[[ DATASET RECORDS, beginning ]]

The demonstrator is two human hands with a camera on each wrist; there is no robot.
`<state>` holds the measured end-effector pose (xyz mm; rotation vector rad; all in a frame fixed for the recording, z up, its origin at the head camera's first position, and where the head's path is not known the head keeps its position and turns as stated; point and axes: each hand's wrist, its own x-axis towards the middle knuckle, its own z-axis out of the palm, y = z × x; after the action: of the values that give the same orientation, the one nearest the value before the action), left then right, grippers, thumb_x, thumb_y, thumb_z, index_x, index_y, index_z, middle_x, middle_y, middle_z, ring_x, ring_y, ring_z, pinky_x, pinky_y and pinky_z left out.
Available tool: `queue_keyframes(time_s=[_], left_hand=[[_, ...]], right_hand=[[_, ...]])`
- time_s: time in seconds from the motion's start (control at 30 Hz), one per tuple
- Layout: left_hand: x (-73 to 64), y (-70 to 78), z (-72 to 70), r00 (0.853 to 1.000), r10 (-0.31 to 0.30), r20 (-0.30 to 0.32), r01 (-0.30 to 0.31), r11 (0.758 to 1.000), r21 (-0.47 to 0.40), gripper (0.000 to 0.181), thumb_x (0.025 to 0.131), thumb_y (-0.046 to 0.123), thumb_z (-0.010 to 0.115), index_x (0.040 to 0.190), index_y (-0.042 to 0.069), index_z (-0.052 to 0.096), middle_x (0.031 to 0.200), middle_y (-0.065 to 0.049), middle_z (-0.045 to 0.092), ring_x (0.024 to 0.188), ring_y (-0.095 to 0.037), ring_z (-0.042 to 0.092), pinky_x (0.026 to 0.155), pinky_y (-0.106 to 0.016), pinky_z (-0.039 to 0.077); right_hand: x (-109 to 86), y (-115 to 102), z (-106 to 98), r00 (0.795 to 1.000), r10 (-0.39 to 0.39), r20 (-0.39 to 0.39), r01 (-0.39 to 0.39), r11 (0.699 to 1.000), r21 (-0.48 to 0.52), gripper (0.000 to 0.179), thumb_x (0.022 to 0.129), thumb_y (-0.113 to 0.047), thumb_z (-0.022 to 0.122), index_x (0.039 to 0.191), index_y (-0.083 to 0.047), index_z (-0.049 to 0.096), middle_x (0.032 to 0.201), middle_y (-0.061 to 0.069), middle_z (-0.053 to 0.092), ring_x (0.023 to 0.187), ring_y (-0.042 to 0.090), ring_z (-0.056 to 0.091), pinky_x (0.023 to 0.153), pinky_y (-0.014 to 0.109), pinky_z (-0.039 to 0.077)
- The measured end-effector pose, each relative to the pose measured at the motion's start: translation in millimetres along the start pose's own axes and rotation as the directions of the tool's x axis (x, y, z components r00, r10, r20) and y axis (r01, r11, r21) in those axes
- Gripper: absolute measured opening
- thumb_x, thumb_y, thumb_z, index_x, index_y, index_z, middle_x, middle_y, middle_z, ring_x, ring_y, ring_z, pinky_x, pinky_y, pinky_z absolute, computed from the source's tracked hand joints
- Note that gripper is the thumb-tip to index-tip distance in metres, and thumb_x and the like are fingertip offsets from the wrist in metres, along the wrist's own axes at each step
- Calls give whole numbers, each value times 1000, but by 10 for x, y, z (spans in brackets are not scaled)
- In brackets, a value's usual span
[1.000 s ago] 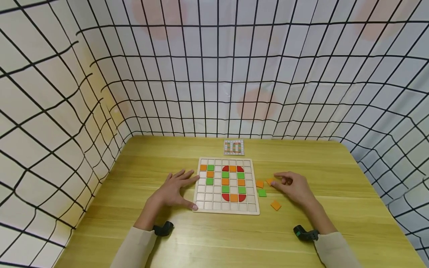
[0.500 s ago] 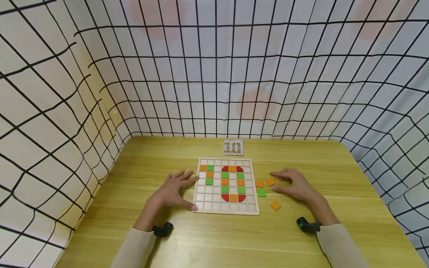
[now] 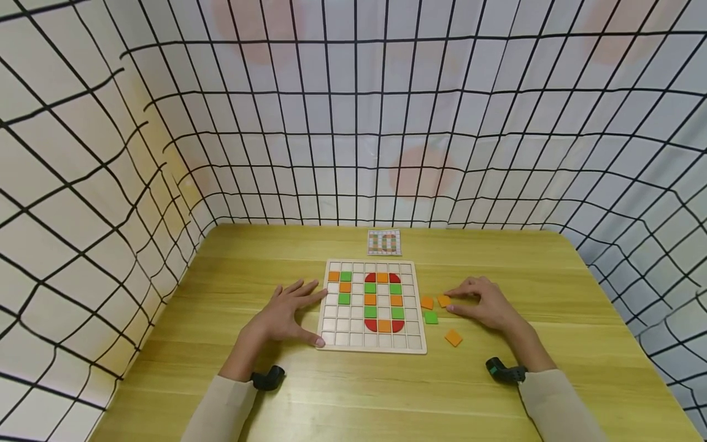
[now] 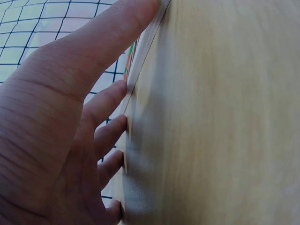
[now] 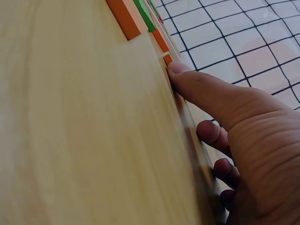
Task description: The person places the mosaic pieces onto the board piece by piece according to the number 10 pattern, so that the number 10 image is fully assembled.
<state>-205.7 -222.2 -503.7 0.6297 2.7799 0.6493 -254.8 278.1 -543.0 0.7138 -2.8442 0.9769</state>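
My left hand [image 3: 284, 313] lies spread at the left side of a pale wooden grid board [image 3: 337, 341], with thumb and index finger touching its edge. In the left wrist view the left thumb [image 4: 93, 47] reaches the board's side. Right of the board, my right hand [image 3: 488, 305] pinches an orange square tile [image 3: 444, 301] between thumb and index finger, low at the table. The right wrist view shows the thumb [image 5: 201, 86] against that tile's end; the index finger is hidden there. Set in the board are orange, green and red tiles, the red ones with rounded corners.
Beside the board lie a loose orange tile [image 3: 427, 302], a green tile [image 3: 431, 317] and, nearer, another orange tile [image 3: 453, 337]. A small printed pattern card [image 3: 384, 242] lies behind the board. Black-gridded white cloth walls [image 3: 353, 123] enclose the wooden table [image 3: 342, 399].
My right thumb and index finger spread apart beside the orange tile, then closed in on it. The left hand and the board have stayed in place.
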Motion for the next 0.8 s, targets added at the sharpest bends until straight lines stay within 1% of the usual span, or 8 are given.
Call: queue_keyframes(time_s=[0.1, 0.17, 0.27, 0.4, 0.5, 0.63, 0.73, 0.8], left_hand=[[-1, -1, 1, 1000, 1, -2, -1, 1000, 1, 113, 63, 76, 84, 159, 33, 41, 171, -3, 27, 160, -40, 15, 123, -74, 3], [-1, -4, 3, 1000, 2, -3, -2, 1000, 3, 113, 64, 76, 84, 159, 32, 41, 171, -4, 27, 160, -40, 16, 123, -74, 3], [-2, -3, -2, 1000, 2, -3, -2, 1000, 2, 113, 64, 75, 84, 159, 32, 42, 171, -4, 27, 159, -40, 16, 123, -74, 3], [0, 5, -16, 1000, -4, 3, 4, 1000, 7, 113, 64, 76, 84, 159, 33, 41, 171, -3, 26, 160, -40, 16, 123, -74, 3], [1, 0, -14, 1000, -5, 3, 5, 1000, 16, 112, 64, 75, 84, 159, 33, 41, 171, -4, 27, 159, -40, 16, 122, -74, 4], [-2, 1, -12, 1000, -9, 5, 9, 1000, 16, 112, 64, 75, 84, 159, 33, 41, 171, -4, 27, 159, -40, 16, 122, -74, 4], [-2, 12, -19, 1000, -13, 10, 13, 1000, 11, 113, 63, 76, 84, 159, 34, 41, 171, -3, 26, 160, -40, 16, 123, -73, 3], [-3, 17, -25, 1000, -13, 13, 13, 1000, 11, 113, 63, 76, 84, 159, 35, 41, 171, -3, 26, 160, -39, 15, 123, -73, 2]], right_hand=[[5, -7, 5, 1000, 18, -11, -18, 1000, 7, 29, 87, -40, 83, 113, -28, 80, 99, -10, 71, 90, 12, 53, 80, 34, 40], [11, -26, 4, 999, 40, -15, -40, 999, 35, 29, 86, -40, 84, 112, -28, 81, 97, -10, 71, 89, 10, 57, 81, 33, 45], [23, -77, 2, 998, 66, -4, -65, 994, 85, 30, 87, -40, 84, 113, -26, 80, 94, -9, 70, 87, 9, 60, 81, 31, 49], [50, -176, 8, 995, 95, 12, -96, 987, 127, 33, 87, -41, 84, 115, -24, 80, 96, -6, 71, 89, 10, 62, 85, 31, 51], [80, -278, 14, 989, 144, 31, -147, 976, 160, 35, 86, -45, 83, 115, -26, 79, 99, -5, 70, 92, 13, 60, 86, 32, 50], [141, -445, 26, 982, 188, 34, -190, 960, 206, 40, 85, -48, 83, 117, -25, 78, 95, -2, 67, 88, 18, 56, 76, 28, 47], [203, -583, 64, 983, 181, 26, -182, 954, 239, 41, 86, -45, 83, 118, -19, 78, 87, 1, 62, 80, 18, 53, 66, 26, 44], [248, -674, 107, 985, 171, 24, -172, 951, 258, 40, 87, -42, 83, 118, -17, 78, 83, 2, 60, 75, 16, 51, 63, 25, 42]])
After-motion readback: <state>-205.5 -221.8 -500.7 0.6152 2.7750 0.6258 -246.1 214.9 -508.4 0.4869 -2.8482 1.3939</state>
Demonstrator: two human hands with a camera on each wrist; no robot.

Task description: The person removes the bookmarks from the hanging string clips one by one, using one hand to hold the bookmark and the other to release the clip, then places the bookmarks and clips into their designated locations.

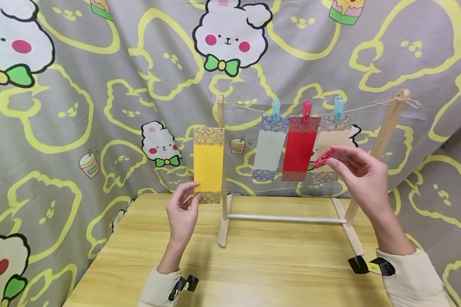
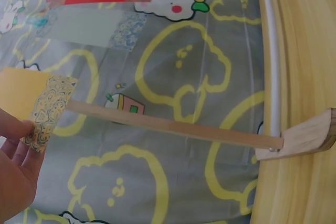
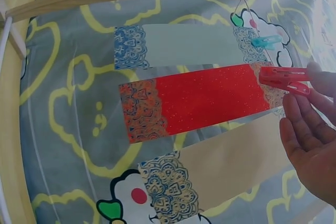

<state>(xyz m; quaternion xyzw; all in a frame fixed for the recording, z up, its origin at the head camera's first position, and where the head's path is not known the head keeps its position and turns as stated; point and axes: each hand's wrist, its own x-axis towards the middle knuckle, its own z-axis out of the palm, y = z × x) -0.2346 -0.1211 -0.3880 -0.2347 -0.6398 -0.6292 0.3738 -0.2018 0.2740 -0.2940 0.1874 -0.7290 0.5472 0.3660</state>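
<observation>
My left hand (image 1: 183, 209) pinches the lower left edge of a yellow paper card (image 1: 208, 164) with patterned bands at both ends, held upright beside the rack's left post. Between thumb and fingers of my right hand (image 1: 363, 175) is a red clothespin (image 1: 322, 158), in front of the hanging cards. From the string (image 1: 249, 107) hang a pale grey-green card (image 1: 269, 147), a red card (image 1: 300, 149) and a beige card (image 1: 332, 140). A blue clothespin (image 1: 276, 110), a pinkish-red clothespin (image 1: 307, 111) and another blue clothespin (image 1: 338, 108) clip them at the top.
The wooden rack has a left post (image 1: 225, 170), a right post (image 1: 388, 123) and a white bottom rod (image 1: 284, 218). It stands on a wood-grain table (image 1: 276, 264). Behind hangs a grey cartoon-print curtain (image 1: 111, 102).
</observation>
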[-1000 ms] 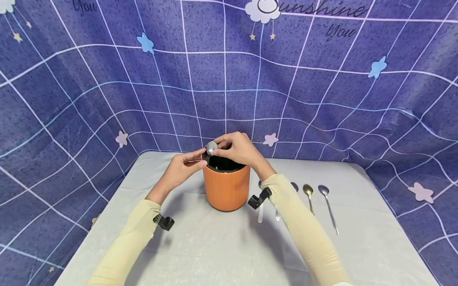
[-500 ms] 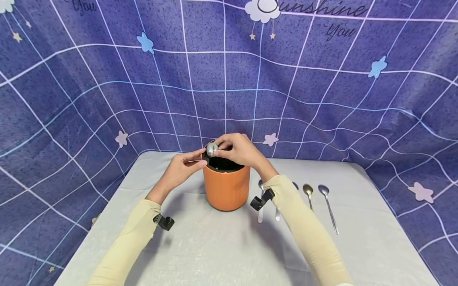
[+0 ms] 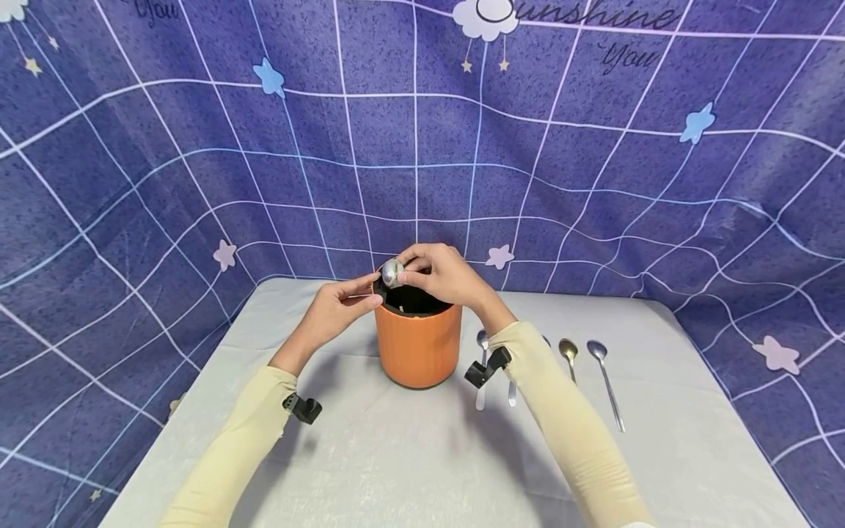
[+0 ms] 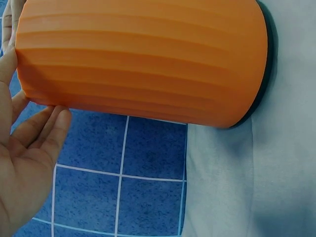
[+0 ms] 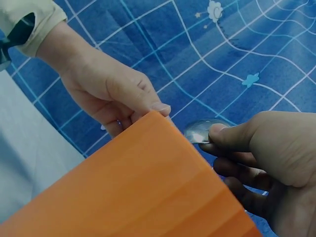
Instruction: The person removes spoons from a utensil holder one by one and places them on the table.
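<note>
An orange ribbed pot [image 3: 419, 348] with a dark inside stands upright at the table's middle. My left hand [image 3: 337, 312] holds its left rim, the thumb at the edge and the fingers [image 4: 57, 126] against the outer wall. Over the opening, my right hand [image 3: 444, 275] pinches a silver spoon by its bowl [image 3: 392, 273], between thumb and fingers. The spoon's handle is hidden, seemingly down in the pot. In the right wrist view the spoon bowl [image 5: 200, 131] shows just beyond the rim, with the thumb on it. Something small and pale shows inside the pot, too small to tell.
Several spoons lie in a row on the pale tablecloth [image 3: 396, 462] right of the pot: a silver one [image 3: 606, 385] farthest right, a gold one [image 3: 568, 352] beside it, others partly under the right forearm. A purple patterned curtain [image 3: 370, 183] hangs behind.
The right hand and spoon have shifted very slightly, and the spoon's bowl has turned a little in the fingers. My left hand and the pot stay where they were.
</note>
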A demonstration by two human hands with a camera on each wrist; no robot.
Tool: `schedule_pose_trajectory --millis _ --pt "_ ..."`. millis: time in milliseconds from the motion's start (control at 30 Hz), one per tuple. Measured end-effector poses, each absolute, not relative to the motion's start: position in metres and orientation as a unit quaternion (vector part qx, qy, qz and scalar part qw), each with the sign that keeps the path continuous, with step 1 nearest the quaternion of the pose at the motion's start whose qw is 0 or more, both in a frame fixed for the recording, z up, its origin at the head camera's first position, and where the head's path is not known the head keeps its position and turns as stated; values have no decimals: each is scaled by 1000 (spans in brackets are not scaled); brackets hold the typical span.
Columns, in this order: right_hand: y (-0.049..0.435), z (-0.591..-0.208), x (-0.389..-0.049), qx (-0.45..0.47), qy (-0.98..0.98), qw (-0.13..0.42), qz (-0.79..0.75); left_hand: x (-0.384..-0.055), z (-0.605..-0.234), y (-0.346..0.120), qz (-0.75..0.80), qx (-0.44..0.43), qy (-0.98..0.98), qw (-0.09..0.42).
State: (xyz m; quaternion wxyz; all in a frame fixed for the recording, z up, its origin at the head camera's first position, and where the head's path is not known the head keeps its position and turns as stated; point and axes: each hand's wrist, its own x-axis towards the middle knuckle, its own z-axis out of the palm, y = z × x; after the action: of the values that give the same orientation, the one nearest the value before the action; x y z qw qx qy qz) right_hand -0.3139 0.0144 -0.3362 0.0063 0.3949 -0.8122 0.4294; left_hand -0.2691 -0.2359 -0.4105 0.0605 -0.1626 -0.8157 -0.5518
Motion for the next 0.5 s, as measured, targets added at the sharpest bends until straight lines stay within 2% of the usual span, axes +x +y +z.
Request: schedule_pose_trajectory --millis 500 --pt "19 -309 -313 394 -800 35 452 -268 -409 -236 -547 -169 -817 64"
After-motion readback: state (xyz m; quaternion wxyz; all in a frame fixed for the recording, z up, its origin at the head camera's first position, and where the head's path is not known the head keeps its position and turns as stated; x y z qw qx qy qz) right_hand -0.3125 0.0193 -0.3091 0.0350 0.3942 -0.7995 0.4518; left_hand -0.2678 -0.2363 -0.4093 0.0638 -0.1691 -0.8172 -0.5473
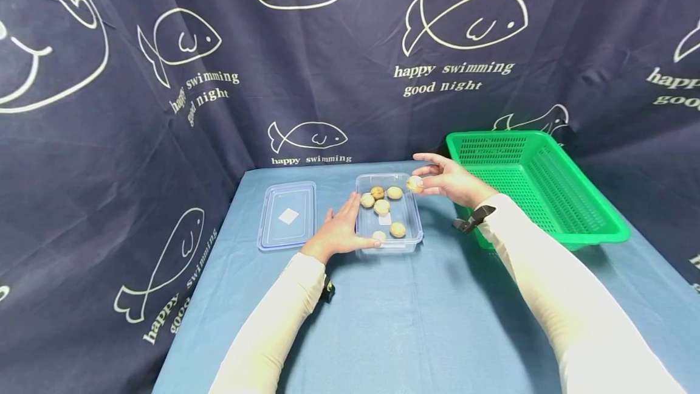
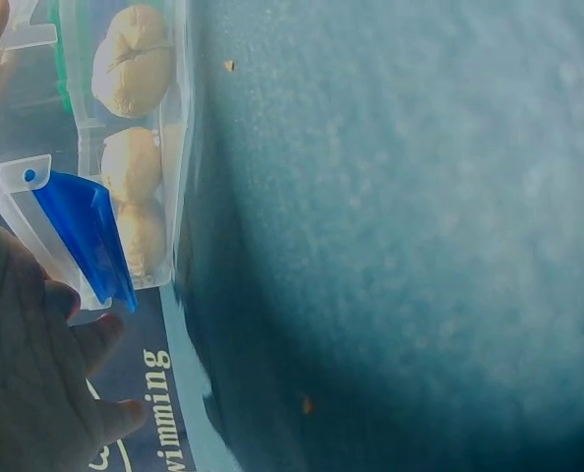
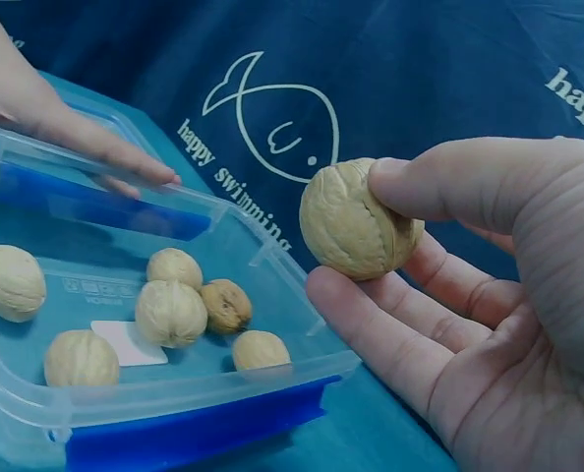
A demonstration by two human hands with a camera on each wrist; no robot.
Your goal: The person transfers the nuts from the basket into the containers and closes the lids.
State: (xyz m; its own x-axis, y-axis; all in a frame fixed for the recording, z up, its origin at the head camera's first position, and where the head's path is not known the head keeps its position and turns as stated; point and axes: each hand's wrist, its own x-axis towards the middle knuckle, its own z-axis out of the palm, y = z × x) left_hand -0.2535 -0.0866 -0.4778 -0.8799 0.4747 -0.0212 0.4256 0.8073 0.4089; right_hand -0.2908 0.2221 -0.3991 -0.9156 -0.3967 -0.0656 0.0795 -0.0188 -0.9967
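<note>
My right hand [image 1: 451, 182] pinches a walnut [image 3: 356, 218] between thumb and fingertips, above the right rim of a clear plastic container [image 1: 404, 244]. Several more walnuts [image 1: 381, 207] lie loose inside it, around a small white label [image 3: 128, 344]. At the container's left side is my left hand [image 1: 340, 231], its fingers stretched along that wall and the thumb reaching across the front corner. Blue latch flaps [image 3: 199, 425] hang on the container's sides. In the left wrist view the left fingers [image 2: 100, 339] spread just beyond one blue flap.
To the left lies the container's clear lid [image 1: 301, 236], flat, with a blue edge and a white label. A green plastic basket [image 1: 593, 238] stands on the right, beside the right forearm. Blue cloth covers the table [image 1: 394, 321]; a dark fish-print curtain [image 1: 355, 65] rises behind.
</note>
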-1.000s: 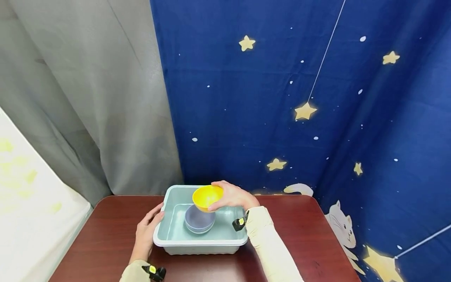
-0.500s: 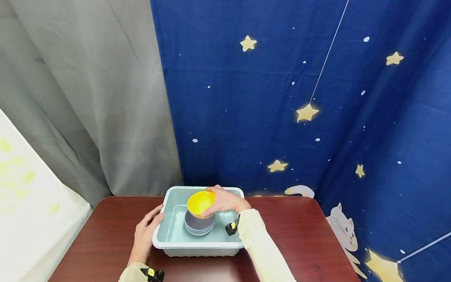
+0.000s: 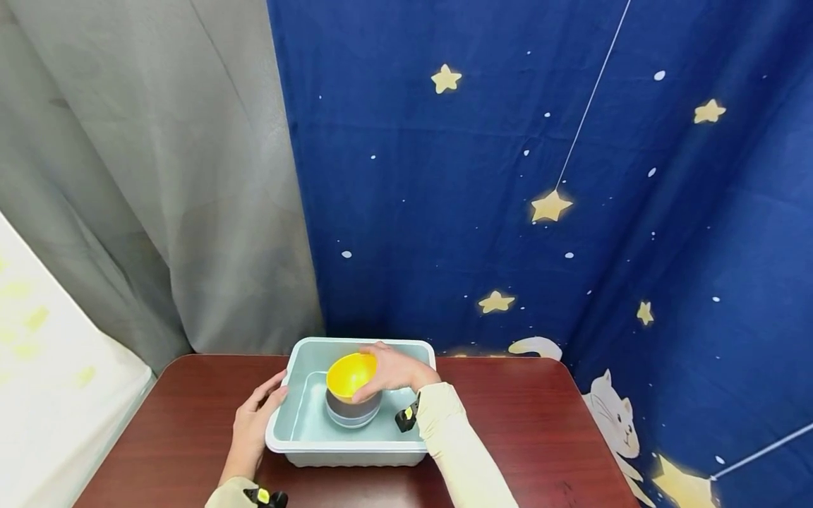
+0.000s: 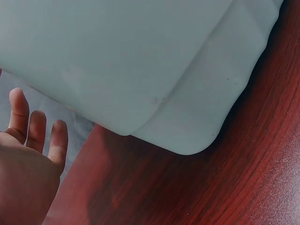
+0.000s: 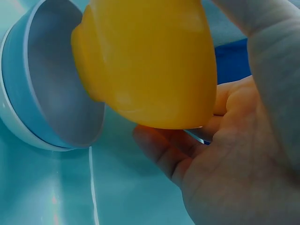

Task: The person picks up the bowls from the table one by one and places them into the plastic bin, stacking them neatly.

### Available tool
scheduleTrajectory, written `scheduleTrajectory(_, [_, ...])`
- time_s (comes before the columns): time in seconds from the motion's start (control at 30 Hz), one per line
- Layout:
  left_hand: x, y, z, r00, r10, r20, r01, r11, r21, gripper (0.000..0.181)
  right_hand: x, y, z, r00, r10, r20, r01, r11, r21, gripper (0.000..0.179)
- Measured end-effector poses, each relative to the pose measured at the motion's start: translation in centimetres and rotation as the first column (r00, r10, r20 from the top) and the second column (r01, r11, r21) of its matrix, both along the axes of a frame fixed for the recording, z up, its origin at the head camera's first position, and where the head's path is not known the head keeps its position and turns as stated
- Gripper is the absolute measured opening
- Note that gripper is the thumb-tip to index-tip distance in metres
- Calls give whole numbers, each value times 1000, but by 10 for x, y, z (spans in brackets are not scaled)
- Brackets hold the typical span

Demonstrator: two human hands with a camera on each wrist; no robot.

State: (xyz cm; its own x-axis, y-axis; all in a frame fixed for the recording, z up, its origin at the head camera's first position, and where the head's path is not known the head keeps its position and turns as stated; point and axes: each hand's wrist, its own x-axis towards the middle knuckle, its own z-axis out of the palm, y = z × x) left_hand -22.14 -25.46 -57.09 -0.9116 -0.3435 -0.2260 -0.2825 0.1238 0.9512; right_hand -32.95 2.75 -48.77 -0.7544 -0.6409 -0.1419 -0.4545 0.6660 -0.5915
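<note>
My right hand (image 3: 395,370) grips the rim of a yellow bowl (image 3: 348,374), thumb on the near side and fingers on the far side. The bowl is held over a bluish bowl with a grey inside (image 5: 65,70), its foot ring right at that bowl's mouth in the right wrist view. A white bowl (image 5: 11,112) sits under the bluish one, the two nested inside a pale green plastic basin (image 3: 346,446). My left hand (image 3: 252,421) rests its fingers against the basin's left rim; the left wrist view shows these fingers (image 4: 58,140) loosely extended beside the basin's wall.
The basin stands on a reddish-brown wooden table (image 3: 508,423) near its back edge. Behind hang a grey curtain (image 3: 229,212) and a blue curtain (image 3: 406,212) with stars. White cloth (image 3: 57,395) lies beyond the table's left side.
My right hand has moved left and down with the yellow bowl, bringing it lower over the stacked bowls. The left hand stays at the basin's rim.
</note>
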Motion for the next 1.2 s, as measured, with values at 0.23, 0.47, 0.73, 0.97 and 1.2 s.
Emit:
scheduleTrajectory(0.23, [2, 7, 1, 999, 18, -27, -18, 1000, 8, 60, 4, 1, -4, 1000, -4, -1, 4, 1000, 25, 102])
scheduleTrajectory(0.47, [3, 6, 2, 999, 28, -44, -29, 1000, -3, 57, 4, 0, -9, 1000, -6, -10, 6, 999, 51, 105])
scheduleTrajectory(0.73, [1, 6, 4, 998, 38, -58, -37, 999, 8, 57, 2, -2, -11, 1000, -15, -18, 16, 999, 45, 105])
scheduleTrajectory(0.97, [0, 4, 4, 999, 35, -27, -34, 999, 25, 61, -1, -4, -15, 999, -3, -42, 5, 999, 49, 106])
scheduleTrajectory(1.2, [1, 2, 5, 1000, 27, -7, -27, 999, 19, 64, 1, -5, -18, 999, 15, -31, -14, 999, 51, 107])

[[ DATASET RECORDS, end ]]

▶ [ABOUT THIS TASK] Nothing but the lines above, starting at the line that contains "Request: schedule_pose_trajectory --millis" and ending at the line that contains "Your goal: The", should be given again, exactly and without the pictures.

▶ [COMPLETED EXERCISE]
Request: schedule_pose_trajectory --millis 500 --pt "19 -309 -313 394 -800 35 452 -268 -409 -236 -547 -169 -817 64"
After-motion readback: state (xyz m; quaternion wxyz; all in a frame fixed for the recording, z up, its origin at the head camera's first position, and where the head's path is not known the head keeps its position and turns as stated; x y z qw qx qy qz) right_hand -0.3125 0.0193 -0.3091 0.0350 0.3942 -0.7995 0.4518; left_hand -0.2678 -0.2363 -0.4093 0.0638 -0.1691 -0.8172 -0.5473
A demonstration by two human hands with a camera on each wrist; no robot.
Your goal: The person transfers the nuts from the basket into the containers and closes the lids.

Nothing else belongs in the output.